What needs to be done: In the material below, the lines from the one containing "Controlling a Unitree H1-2" through the one containing "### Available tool" are to be given again exactly, ends included, and no others.

Given information:
═══
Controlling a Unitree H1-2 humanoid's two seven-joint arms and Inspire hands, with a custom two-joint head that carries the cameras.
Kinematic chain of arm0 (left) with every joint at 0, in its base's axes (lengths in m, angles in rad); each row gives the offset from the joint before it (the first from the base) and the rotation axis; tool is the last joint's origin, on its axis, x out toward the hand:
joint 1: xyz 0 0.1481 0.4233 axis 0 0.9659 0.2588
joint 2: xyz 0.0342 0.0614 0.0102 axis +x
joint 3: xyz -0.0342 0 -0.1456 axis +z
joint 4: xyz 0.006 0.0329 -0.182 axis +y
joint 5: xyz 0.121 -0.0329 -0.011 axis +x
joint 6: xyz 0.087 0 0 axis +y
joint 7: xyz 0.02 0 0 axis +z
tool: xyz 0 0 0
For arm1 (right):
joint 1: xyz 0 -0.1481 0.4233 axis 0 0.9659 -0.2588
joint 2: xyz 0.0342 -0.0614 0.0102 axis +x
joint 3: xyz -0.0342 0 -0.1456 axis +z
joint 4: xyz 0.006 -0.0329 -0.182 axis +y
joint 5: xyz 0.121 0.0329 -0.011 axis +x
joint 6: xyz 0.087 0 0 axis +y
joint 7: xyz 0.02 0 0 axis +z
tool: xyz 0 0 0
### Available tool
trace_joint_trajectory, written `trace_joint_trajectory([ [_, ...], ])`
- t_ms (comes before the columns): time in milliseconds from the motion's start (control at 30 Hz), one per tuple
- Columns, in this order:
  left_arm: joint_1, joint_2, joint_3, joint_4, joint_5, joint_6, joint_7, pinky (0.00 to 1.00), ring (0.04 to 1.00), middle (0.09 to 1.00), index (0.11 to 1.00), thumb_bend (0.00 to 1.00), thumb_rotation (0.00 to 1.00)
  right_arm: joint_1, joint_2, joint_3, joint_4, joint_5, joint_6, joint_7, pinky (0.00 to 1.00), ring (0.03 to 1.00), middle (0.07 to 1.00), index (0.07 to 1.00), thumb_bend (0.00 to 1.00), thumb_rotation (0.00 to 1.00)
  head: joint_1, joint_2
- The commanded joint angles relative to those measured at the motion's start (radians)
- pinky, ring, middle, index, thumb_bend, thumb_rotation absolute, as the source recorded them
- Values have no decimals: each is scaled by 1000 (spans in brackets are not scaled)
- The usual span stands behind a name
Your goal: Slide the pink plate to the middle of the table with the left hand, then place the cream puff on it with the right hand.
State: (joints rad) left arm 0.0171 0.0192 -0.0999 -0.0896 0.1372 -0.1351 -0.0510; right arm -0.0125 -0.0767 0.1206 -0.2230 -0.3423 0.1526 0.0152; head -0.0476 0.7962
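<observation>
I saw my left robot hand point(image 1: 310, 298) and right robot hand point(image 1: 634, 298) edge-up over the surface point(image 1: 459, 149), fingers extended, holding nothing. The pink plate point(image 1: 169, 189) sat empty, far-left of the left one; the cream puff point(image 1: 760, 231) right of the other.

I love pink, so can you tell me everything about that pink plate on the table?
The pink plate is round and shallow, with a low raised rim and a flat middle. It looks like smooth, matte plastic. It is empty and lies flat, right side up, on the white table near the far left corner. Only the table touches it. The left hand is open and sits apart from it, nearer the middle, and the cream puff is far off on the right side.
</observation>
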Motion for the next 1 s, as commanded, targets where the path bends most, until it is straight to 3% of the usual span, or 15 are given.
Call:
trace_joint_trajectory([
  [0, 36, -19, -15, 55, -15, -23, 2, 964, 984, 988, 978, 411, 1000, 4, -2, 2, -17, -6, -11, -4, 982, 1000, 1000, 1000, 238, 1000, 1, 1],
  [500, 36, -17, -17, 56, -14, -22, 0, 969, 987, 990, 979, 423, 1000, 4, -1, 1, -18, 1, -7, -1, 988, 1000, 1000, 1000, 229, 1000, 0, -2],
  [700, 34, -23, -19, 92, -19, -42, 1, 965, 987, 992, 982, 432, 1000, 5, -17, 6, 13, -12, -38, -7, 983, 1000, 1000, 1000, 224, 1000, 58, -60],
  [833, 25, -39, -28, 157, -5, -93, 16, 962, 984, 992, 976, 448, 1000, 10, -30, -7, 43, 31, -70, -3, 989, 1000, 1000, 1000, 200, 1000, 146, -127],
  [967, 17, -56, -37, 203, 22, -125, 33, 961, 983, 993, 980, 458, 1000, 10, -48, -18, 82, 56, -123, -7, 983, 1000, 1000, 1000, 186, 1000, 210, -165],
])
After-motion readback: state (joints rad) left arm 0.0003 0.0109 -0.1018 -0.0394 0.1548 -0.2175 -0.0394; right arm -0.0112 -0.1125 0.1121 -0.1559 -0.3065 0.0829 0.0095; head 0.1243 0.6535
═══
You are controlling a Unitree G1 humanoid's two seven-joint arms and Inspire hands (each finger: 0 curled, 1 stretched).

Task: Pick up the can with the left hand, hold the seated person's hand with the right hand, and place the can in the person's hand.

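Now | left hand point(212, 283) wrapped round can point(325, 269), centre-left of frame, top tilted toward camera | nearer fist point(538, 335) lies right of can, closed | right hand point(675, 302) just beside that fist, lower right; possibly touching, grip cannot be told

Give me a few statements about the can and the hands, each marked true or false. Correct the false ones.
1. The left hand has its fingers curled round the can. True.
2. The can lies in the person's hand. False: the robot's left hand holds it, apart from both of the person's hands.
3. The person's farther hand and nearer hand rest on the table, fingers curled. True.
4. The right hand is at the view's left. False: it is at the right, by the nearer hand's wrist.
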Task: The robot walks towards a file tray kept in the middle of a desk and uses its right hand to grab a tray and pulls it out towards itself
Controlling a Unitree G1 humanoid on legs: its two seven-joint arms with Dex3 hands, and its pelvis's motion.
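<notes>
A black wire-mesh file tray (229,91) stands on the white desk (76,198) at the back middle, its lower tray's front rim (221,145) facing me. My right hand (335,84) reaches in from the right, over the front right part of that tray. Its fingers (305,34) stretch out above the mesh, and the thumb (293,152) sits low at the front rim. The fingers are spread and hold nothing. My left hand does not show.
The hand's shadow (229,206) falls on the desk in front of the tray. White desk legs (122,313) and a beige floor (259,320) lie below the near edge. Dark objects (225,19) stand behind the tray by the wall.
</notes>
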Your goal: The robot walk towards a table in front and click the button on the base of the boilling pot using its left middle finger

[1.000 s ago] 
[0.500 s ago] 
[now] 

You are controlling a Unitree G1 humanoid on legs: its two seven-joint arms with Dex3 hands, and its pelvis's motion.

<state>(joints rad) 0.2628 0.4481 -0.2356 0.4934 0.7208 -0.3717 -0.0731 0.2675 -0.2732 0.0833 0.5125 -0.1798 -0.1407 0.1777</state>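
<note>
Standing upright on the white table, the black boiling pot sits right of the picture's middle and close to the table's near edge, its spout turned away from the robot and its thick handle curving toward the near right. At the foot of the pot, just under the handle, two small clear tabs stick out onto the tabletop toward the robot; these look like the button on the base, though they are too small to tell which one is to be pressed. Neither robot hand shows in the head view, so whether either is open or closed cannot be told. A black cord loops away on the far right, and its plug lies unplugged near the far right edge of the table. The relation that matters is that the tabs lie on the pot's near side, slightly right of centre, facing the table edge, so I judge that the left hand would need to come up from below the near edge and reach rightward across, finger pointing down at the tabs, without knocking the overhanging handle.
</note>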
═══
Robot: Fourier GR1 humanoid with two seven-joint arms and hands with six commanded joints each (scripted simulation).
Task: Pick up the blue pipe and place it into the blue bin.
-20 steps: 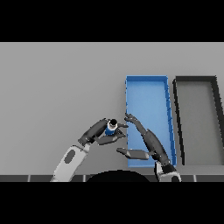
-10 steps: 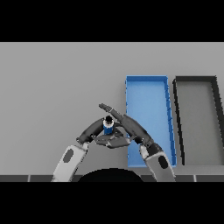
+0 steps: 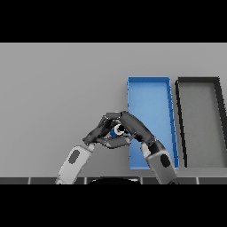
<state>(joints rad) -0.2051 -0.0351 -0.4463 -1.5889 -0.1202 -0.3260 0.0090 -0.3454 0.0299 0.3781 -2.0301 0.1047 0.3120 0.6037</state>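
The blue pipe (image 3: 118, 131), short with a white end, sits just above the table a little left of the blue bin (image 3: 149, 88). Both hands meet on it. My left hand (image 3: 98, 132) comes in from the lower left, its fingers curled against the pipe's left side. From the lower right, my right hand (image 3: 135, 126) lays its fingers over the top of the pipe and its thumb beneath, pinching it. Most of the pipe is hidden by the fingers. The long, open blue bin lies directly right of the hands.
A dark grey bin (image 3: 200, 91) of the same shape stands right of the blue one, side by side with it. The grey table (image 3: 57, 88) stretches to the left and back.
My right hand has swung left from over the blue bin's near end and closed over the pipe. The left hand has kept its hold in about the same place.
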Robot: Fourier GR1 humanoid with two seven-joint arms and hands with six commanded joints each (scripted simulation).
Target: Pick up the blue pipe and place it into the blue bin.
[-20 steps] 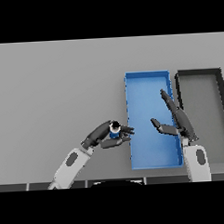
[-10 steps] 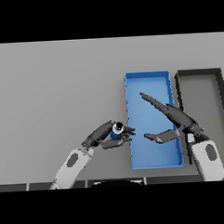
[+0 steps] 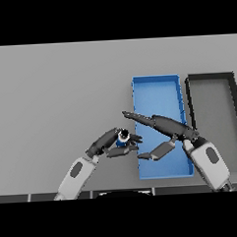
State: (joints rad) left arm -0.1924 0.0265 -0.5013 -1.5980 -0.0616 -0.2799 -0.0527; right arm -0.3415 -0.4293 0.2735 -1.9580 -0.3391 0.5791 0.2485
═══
Task response:
Controlling a Unitree H1-2 humanoid's two seven-joint arms and Inspire hands, with a custom two-joint head that carries the cameras.
Kinematic chain of arm0 (left) with every joint at 0, in its base's axes (lengths in m, angles in rad); each row gives the offset from the joint before it (the first from the base) and the rotation axis; tool is the last joint's origin, on its axis, x out toward the hand:
joint 1: xyz 0 0.1481 0.4233 axis 0 0.9659 0.2588
joint 2: xyz 0.0342 0.0614 0.0102 axis +x
joint 3: xyz -0.0342 0 -0.1456 axis +z
joint 4: xyz 0.006 0.0329 -0.182 axis +y
joint 5: xyz 0.121 -0.0329 -0.011 axis +x
joint 6: xyz 0.087 0 0 axis +y
joint 7: xyz 0.02 0 0 axis +z
tool: xyz 0 0 0
For arm1 (right):
joint 1: xyz 0 -0.1481 0.4233 axis 0 0.9659 -0.2588
joint 2: xyz 0.0342 -0.0614 0.0102 axis +x
joint 3: xyz -0.0342 0 -0.1456 axis +z
joint 4: xyz 0.006 -0.0329 -0.182 axis +y
joint 5: xyz 0.121 0.0329 -0.011 axis +x
joint 6: xyz 0.087 0 0 axis +y
joint 7: xyz 0.02 0 0 axis +z
tool: xyz 0 0 0
### Available tool

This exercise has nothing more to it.